Goal of the exercise:
Would you copy the material below word for word, beginning with its first line and ending with the line that contains "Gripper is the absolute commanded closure"?

START Material provided

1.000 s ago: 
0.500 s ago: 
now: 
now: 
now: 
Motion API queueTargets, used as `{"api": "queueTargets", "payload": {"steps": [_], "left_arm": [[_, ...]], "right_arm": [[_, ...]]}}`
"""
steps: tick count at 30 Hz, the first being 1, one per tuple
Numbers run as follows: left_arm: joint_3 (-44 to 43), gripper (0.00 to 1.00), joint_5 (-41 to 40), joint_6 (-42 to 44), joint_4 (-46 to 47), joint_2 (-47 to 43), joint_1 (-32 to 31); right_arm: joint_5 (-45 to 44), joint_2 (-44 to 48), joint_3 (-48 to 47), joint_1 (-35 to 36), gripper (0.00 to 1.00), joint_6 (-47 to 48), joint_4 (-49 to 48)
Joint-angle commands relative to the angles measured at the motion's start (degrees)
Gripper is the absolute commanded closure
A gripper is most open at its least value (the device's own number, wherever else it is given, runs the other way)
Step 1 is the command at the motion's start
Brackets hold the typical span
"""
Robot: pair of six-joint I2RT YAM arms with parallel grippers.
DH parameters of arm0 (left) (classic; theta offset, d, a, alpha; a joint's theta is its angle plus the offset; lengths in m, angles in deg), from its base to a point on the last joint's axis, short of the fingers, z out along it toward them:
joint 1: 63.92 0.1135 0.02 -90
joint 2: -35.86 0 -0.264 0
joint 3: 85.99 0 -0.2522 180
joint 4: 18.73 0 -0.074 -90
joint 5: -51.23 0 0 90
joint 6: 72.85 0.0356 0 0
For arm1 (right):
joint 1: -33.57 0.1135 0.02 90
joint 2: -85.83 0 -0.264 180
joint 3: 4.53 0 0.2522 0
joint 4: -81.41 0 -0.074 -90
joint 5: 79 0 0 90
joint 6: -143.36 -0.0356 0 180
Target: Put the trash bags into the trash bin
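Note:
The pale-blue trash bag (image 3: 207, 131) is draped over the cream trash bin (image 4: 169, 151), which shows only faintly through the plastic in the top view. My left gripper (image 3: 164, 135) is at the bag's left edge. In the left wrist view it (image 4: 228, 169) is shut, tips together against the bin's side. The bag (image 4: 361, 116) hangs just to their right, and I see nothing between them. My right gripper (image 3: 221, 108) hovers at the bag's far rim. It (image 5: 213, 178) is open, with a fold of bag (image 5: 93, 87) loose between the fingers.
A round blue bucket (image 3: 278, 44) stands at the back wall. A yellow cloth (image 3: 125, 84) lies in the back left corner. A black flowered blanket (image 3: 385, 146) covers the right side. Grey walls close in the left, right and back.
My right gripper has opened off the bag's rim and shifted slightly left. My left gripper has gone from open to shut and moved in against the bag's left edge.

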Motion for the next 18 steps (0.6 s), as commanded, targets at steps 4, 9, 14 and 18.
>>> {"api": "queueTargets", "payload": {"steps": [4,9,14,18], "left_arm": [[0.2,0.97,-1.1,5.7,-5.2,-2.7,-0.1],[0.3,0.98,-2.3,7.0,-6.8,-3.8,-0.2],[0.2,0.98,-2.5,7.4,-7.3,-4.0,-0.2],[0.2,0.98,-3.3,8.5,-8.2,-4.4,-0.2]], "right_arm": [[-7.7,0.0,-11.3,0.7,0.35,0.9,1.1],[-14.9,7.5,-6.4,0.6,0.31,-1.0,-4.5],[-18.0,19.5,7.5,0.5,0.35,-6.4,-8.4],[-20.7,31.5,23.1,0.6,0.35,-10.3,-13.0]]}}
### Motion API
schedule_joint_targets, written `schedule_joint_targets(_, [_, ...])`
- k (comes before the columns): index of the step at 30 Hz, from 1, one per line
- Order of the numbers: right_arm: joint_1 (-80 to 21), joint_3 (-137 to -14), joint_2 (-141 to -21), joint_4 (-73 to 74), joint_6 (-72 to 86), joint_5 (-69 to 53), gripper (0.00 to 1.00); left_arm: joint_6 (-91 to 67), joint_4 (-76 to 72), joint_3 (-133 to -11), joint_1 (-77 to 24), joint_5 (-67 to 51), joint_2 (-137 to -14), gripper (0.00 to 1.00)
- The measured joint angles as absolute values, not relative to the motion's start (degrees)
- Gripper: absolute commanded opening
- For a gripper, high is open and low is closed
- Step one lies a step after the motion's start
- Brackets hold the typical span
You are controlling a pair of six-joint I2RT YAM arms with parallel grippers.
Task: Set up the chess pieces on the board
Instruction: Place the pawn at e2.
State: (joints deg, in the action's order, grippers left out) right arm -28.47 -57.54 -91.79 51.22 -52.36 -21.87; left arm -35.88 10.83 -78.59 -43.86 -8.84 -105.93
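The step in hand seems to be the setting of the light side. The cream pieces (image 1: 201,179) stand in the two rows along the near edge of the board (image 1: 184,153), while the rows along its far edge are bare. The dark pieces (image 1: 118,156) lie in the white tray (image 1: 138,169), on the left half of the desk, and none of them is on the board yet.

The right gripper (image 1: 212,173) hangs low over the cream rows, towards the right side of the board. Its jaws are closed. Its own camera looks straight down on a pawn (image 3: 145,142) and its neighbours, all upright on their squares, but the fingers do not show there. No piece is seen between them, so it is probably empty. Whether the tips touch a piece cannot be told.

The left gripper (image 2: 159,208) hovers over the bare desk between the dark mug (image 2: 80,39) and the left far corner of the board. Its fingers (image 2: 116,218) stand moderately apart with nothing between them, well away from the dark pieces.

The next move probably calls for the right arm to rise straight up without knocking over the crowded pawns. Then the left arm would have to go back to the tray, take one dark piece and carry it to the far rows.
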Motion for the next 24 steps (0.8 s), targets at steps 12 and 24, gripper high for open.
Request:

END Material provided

Response to the exercise:
1.000 s ago: 
0.500 s ago: 
now: 
now: 
now: 
Motion API queueTargets, used as `{"api": "queueTargets", "payload": {"steps": [_], "left_arm": [[_, ...]], "right_arm": [[_, ...]]}}`
"""
steps: tick count at 30 Hz, the first being 1, one per tuple
Numbers run as follows: left_arm: joint_3 (-44 to 43), gripper (0.00 to 1.00), joint_5 (-41 to 40), joint_6 (-42 to 44), joint_4 (-46 to 47), joint_2 (-47 to 43), joint_1 (-32 to 31); right_arm: joint_5 (-45 to 44), joint_2 (-44 to 48), joint_3 (-48 to 47), joint_1 (-35 to 36), gripper (0.00 to 1.00), joint_6 (-47 to 48), joint_4 (-49 to 48)
Joint-angle commands relative to the angles measured at the motion's start (degrees)
Gripper is the absolute commanded closure

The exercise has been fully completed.